Because local LLMs cannot search the web, citedDomains is built by scanning the answer text with two patterns:

  1. URL pattern — matches https?://example.com/... and extracts the hostname
  2. Bare domain pattern — matches tokens like example.com adjacent to whitespace or punctuation, for common TLDs (.com, .org, .net, .io, .co, .dev, .ai, .app, .edu, .gov, .health, .dental, .legal, .law, .med)

Both patterns strip www. and lowercase the result. Duplicates are removed.
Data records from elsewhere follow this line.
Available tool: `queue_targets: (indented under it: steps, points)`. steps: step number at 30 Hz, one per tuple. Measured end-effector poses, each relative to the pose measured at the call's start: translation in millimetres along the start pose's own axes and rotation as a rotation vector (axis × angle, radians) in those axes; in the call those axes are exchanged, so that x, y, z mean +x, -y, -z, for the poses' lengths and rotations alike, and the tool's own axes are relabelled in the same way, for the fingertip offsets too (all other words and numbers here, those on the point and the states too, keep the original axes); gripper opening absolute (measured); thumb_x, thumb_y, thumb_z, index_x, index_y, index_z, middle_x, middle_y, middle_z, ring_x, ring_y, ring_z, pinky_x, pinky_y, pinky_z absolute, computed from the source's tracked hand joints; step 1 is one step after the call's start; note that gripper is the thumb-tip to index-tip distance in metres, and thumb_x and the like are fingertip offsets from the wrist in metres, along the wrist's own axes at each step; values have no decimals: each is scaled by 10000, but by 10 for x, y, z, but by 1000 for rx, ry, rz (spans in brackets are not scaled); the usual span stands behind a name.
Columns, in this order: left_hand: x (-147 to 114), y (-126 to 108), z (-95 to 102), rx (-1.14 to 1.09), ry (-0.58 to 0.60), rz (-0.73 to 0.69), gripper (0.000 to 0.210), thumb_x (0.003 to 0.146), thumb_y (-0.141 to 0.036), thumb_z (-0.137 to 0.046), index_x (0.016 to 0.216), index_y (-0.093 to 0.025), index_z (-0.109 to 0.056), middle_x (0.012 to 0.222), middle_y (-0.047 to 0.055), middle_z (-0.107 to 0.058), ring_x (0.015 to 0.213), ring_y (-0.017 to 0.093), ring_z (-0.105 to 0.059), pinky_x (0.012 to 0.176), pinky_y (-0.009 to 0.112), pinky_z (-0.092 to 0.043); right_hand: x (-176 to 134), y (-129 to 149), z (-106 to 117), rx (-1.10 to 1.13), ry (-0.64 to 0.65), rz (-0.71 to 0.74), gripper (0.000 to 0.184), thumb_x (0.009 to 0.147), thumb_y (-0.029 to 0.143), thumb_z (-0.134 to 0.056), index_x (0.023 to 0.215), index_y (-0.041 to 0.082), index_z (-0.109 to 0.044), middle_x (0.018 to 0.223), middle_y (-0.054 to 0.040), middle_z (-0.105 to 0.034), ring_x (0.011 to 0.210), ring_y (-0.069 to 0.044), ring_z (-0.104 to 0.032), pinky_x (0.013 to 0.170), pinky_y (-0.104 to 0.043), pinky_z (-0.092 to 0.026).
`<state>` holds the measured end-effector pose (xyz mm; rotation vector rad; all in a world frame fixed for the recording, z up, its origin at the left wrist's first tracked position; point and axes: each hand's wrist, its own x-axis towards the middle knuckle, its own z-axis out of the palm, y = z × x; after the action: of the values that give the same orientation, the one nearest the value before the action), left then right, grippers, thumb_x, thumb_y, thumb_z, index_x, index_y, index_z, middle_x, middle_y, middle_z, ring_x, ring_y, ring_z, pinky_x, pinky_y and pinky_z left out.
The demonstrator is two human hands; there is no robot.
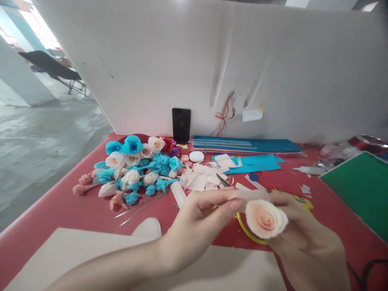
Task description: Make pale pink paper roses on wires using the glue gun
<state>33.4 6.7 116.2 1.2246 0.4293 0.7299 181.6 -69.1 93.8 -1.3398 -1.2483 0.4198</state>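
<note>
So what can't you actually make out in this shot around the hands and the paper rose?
- Paper rose, head view: its base is hidden by the right hand.
- Yellow ring: mostly covered by both hands and the rose.
- Left hand: fingertip contact blurred.
- Flower pile: single stems too small.
- Green sheet: cut off at the right edge.

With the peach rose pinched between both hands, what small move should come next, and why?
Probably press the loose outer strip down around the rose. The left hand pinches that strip just above the spiral, the right hand cups the bloom from behind, and the strip end looks not yet wrapped flat.
</note>
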Motion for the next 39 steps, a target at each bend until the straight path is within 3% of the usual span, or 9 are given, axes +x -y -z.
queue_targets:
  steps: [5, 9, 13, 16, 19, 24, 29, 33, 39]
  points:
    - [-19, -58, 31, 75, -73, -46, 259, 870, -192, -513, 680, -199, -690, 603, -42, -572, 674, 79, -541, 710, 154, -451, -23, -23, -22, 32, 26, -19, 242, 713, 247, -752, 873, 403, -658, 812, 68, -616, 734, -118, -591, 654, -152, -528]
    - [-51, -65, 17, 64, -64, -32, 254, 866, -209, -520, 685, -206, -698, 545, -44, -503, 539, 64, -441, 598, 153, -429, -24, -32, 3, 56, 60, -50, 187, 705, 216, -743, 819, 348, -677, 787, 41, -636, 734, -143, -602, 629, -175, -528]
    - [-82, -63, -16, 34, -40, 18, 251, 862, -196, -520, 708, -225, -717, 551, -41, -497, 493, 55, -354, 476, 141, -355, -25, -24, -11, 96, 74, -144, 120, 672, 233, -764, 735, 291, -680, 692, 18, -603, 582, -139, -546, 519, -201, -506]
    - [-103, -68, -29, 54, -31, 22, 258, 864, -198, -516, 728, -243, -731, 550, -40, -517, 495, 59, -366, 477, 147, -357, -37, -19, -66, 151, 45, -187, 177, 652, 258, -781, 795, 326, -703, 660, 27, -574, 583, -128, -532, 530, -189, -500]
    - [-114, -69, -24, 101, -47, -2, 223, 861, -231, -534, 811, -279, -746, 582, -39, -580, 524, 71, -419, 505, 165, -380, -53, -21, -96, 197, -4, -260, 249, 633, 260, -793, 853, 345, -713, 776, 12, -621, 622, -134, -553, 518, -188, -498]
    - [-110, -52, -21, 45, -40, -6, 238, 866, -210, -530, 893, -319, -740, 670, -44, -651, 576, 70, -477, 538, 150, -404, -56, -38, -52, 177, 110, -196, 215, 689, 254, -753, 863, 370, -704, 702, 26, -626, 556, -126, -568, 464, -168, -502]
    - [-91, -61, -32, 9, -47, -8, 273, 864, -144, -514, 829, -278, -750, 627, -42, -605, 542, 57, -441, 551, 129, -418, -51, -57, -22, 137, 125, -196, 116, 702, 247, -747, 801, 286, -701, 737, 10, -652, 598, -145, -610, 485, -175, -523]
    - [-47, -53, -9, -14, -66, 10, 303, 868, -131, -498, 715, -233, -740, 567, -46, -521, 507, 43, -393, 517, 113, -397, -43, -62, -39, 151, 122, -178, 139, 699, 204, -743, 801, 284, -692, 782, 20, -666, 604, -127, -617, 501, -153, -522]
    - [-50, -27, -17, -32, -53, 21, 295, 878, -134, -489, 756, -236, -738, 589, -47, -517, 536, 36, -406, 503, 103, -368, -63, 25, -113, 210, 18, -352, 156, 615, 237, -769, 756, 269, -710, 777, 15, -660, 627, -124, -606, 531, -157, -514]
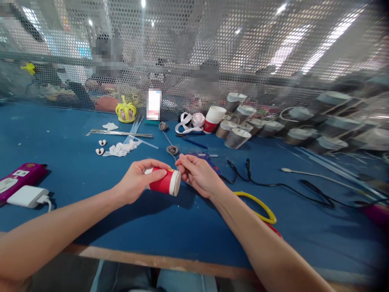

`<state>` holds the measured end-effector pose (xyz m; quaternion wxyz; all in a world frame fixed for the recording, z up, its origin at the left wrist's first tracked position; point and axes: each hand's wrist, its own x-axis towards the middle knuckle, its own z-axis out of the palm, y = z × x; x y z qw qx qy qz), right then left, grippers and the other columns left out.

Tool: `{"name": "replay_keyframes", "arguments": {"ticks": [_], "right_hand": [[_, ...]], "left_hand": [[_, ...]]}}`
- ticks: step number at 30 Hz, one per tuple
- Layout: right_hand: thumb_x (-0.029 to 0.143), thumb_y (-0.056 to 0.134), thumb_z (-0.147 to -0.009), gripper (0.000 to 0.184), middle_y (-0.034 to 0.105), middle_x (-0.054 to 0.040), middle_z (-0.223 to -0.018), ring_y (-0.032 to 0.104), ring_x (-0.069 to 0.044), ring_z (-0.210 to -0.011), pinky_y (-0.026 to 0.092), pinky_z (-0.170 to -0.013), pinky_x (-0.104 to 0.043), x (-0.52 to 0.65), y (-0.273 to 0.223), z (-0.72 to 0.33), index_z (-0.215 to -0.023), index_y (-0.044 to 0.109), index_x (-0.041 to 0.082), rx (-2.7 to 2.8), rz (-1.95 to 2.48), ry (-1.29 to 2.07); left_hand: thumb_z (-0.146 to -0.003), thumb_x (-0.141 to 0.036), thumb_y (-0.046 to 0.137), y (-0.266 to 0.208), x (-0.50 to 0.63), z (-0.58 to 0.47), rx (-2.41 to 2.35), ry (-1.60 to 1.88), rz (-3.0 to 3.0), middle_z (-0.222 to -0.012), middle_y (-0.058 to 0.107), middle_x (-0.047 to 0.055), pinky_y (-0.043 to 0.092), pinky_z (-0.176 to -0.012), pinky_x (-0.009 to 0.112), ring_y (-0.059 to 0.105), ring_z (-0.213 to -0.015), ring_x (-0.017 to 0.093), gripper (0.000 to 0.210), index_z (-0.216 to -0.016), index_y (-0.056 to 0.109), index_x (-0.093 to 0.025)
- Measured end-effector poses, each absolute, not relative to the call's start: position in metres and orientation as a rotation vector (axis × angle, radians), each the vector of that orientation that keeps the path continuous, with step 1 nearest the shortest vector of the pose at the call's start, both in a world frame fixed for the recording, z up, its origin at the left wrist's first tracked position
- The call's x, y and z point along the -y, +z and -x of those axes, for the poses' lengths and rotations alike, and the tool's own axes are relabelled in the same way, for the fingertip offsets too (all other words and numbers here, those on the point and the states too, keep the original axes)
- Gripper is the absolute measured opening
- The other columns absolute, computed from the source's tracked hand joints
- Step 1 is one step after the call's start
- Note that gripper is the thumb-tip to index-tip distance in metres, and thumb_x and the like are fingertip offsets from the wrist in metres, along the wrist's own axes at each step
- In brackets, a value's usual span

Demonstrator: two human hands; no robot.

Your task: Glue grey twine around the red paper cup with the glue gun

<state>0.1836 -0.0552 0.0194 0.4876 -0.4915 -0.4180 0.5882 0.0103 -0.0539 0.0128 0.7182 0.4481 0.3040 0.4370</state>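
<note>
A red and white paper cup (161, 183) lies sideways in my left hand (136, 178), its thumb and fingers wrapped around the wall. The cup's white end faces right, toward my right hand (199, 173). That hand is closed in a pinch on a thin grey cord (168, 139), just beside the cup. From the fingers the cord runs back to a small grey coil (172, 150) and a second grey ball (163, 126) farther off. Whether the cord touches the cup is hidden by my fingers.
Cord-wrapped cups (238, 138) crowd the back right, beside stacked paper cups (215, 115). A yellow-handled tool (258, 202) and black cable (273, 184) lie right. Left are a purple power strip (26, 178), white scraps (121, 149) and clear sticks (121, 133). Mesh stands behind.
</note>
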Motion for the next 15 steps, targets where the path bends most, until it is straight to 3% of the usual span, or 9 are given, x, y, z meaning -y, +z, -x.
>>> {"name": "replay_keyframes", "arguments": {"ticks": [15], "right_hand": [[0.05, 0.07, -0.06, 0.037, 0.049, 0.0079, -0.046, 0.042, -0.003, -0.04, 0.031, -0.043, -0.018, 0.0541, 0.0176, -0.1827, -0.063, 0.056, 0.016, 1.015, 1.195, 1.438]], "left_hand": [[-0.062, -0.024, 0.076, 0.01, 0.0542, -0.0095, -0.666, 0.956, -1.049, -0.078, 0.071, 0.003, 0.046, -0.058, 0.02, 0.061, -0.062, 0.01, 0.016, -0.073, 0.069, -0.014]]}}
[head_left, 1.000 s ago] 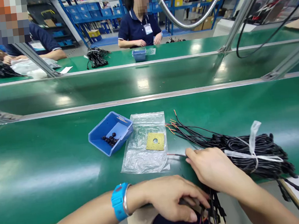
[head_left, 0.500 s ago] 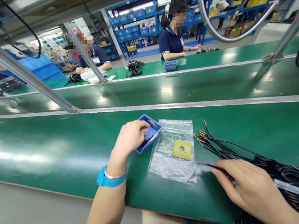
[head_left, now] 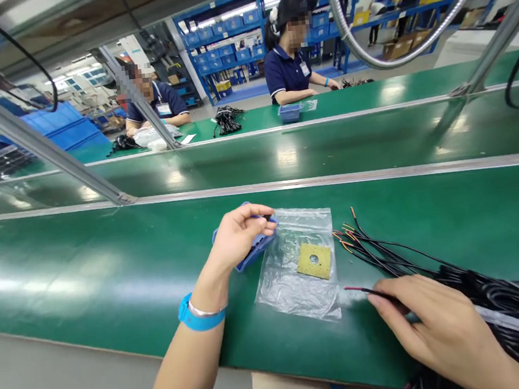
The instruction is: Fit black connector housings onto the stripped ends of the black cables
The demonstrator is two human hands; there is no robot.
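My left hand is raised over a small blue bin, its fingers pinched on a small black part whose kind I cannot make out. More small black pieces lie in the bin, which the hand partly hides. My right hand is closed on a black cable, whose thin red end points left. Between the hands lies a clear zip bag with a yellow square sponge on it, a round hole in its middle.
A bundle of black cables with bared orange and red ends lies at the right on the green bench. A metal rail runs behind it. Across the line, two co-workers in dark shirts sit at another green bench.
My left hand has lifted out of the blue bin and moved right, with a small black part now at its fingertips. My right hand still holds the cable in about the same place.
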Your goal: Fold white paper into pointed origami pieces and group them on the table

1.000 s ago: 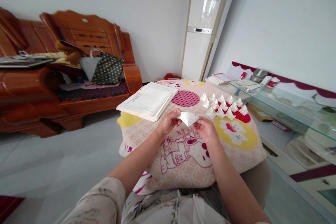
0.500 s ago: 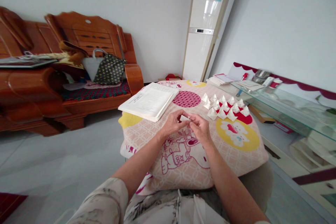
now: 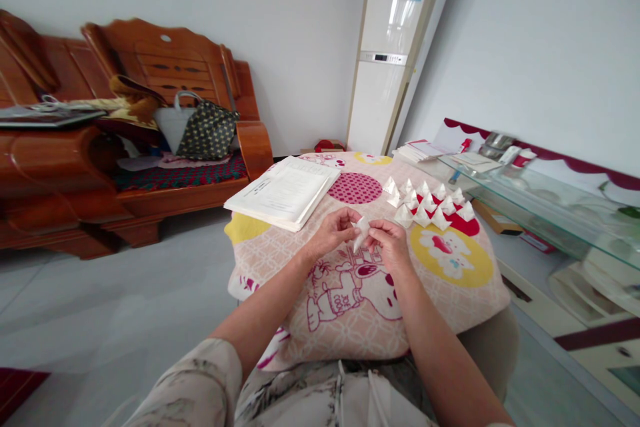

Reliability caveat: the extracted domains reflect the model’s training data, not a live web search. A model may mention well-known domains regardless of whether they currently rank for the keyword. Treat local provider citation data as a rough signal, not a ground truth.

Model

Default: llama3. Configurable via LocalConfig.model. Any model name accepted by the local server can be used — the adapter passes the value directly to the completions request.

Quota Defaults

Quota policy is passed via LocalConfig.quotaPolicy but enforcement is handled by the job runner.

Data Stored per Snapshot

The job runner stores the following in query_snapshots.raw_response as JSON:

{
  "model": "llama3",
  "groundingSources": [],
  "searchQueries": [],
  "apiResponse": {
    "id": "...",
    "choices": [{ "message": { "role": "assistant", "content": "..." } }],
    "usage": { "prompt_tokens": 42, "completion_tokens": 180 }
  }
}

Implementation Status

Phase 2: Live local LLM calls implemented using the openai npm package pointed at a configurable baseUrl. Cloud API keys are not required.